A prior case dealt with wine. The wines of Psagot Winery, produced in a Jewish town in the West Bank a mile north of Jerusalem, carry the labels “Product of Israel.” This labelling was challenged at CFIA by an anti-Israel activist in 2020, who argued their label should say “Occupied Palestinian Territories” rather than “Israel.” The CFIA first agreed with the complainant, then almost immediately reversed its decision.
In May, after a saga of legal back-and-forth, the CFIA ruled that Psagot Winery can keep the “Product of Israel” label, so long as it adds clarifying information indicating that the wines are produced in a region administered by the State of Israel. Under the Oslo Accords, Israel has jurisdiction over the Jewish settlements, including where the wine was produced. Canadian law recognizes that jurisdiction. In the U.S., such products are simply labelled “Made in Israel.”

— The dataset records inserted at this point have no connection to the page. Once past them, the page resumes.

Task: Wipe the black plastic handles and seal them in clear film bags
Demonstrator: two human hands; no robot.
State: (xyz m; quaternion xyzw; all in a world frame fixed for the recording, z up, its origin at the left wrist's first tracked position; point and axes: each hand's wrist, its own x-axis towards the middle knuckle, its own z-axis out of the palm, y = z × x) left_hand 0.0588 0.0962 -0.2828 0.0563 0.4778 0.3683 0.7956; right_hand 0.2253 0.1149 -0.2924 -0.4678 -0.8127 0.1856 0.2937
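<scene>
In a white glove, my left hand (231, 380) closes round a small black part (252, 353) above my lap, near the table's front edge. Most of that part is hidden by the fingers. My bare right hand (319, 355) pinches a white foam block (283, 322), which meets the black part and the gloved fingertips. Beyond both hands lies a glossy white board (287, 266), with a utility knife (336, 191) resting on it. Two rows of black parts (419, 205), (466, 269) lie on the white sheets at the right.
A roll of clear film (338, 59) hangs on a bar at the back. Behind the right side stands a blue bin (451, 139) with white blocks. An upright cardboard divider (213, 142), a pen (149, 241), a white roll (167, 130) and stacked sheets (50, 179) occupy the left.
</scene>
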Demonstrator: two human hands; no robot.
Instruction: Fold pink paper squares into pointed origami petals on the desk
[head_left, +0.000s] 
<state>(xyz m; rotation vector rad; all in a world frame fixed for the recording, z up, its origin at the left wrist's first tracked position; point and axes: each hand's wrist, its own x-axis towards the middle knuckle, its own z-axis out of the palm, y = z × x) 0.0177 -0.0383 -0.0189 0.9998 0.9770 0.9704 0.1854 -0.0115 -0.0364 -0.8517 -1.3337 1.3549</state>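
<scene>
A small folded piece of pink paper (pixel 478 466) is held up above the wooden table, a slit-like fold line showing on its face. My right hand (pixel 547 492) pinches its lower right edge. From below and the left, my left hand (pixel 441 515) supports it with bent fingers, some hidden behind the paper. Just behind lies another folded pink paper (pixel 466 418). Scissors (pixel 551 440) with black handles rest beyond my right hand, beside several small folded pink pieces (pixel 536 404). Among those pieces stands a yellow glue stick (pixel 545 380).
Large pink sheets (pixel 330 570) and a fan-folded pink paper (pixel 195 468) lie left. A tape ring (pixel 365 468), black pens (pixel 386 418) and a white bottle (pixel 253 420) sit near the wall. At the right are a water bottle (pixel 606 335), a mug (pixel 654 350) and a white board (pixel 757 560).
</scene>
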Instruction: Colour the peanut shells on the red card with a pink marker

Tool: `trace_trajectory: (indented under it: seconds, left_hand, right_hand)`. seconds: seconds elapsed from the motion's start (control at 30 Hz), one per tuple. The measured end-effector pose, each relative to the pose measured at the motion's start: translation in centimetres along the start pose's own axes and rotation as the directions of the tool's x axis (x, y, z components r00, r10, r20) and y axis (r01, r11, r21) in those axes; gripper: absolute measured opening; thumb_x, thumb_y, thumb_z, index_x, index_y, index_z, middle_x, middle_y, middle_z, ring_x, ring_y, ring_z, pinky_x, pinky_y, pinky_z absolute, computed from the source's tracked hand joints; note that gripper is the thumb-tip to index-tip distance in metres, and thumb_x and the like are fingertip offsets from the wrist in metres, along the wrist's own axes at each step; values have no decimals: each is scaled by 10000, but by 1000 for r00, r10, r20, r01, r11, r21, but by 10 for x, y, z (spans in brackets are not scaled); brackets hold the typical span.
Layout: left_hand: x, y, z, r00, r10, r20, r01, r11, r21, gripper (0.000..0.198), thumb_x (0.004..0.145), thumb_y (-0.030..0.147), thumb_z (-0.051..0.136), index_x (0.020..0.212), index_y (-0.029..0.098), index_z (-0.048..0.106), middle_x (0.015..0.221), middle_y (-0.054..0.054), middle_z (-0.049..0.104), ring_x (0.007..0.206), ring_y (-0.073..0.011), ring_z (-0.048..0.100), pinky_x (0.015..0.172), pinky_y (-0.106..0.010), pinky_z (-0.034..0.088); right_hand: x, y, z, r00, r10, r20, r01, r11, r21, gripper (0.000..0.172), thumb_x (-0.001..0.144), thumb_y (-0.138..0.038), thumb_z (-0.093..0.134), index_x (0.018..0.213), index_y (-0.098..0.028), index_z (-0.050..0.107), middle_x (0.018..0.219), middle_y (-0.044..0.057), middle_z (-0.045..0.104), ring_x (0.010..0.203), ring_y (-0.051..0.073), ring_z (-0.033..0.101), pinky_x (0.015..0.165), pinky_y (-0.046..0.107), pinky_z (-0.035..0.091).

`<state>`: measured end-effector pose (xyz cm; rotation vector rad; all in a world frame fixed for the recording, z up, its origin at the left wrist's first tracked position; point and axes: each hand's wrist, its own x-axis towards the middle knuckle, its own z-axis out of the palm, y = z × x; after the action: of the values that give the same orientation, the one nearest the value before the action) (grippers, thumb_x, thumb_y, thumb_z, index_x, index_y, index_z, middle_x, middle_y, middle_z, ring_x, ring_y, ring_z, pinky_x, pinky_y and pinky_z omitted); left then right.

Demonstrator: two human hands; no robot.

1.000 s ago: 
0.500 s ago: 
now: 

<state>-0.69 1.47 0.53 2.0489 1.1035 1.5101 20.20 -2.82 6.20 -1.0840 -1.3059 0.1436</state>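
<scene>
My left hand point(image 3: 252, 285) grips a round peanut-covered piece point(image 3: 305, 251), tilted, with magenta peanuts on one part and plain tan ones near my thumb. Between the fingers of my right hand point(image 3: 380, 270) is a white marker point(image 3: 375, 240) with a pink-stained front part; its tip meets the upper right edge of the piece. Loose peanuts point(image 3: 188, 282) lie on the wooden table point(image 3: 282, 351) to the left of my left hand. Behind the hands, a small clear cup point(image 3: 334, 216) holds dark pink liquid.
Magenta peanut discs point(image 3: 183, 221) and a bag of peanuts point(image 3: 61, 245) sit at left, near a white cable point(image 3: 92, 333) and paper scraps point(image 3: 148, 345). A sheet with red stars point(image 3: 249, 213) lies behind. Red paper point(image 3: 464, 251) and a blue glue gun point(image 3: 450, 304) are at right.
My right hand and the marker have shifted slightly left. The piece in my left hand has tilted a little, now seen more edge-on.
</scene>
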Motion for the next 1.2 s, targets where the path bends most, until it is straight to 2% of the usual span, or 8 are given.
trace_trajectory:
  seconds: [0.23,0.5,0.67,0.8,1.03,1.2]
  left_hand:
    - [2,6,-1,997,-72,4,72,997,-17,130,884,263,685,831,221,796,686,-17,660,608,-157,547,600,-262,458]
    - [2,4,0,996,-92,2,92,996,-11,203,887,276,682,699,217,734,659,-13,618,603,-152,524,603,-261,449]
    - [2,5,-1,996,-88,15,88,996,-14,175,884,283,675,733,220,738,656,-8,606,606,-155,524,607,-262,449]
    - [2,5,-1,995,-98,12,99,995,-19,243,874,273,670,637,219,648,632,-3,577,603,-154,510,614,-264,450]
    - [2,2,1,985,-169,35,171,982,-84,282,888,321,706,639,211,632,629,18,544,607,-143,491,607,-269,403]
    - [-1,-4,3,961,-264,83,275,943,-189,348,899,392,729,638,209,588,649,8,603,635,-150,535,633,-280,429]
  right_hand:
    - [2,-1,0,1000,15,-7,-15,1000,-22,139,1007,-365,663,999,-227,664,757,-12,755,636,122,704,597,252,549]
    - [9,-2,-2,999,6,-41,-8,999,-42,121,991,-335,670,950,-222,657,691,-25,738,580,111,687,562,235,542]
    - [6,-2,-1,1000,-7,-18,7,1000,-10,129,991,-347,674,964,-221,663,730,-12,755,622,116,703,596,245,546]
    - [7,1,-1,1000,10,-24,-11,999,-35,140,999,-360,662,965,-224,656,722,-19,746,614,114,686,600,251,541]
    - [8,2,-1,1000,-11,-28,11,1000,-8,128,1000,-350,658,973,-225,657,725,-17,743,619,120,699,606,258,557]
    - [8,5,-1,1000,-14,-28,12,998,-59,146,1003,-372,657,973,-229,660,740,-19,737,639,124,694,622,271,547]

This contrasts sharply with a 2019 decision issued by the Court of Justice of the European Union, which banned “Made in Israel” labeling for any goods produced beyond Israel’s pre-1967 borders, including the Old City of Jerusalem.
Many critics have described the ruling as discriminatory and even antisemitic, given that there are over 200 ongoing territorial disputes in the world — from Crimea to Kashmir to Western Sahara — with no other administering countries are not constrained in this way. For example, wine from Nagorno-Karabakh is labelled in Europe as a “Product of Armenia,” the country that controls much of the region, even though it is regarded as occupied Azerbaijani territory. If a food product is exported from the Falkland Islands, a British Overseas Territory still known in Argentina as the Malvinas, it can still be labelled “Product of the UK.”
The U.S. State Department deemed the E.U.’s special labelling requirement for Jewish communities “suggestive of anti-Israel bias,” adding, “This requirement serves only to encourage, facilitate, and promote boycotts, divestments, and sanctions (BDS) against Israel.” Eugene Kontorovich, professor at George Mason University’s Antonin Scalia Law School and director of the Center for the Middle East and International Law, said the European court was “putting a new kind of yellow star on Jewish-made products.” Brooke Goldstein, Canadian-Israeli founder and executive director of the New York-based Lawfare Project, which funds legal actions to challenge anti-Semitism, said, “”The (European) Court’s decision is discriminatory on its face; goods produced by Jewish people and Muslim people in the same region will have different labels because of political decisions made by European officials. Mandating an ethnic and religious element to labelling products is a dangerous precedent.”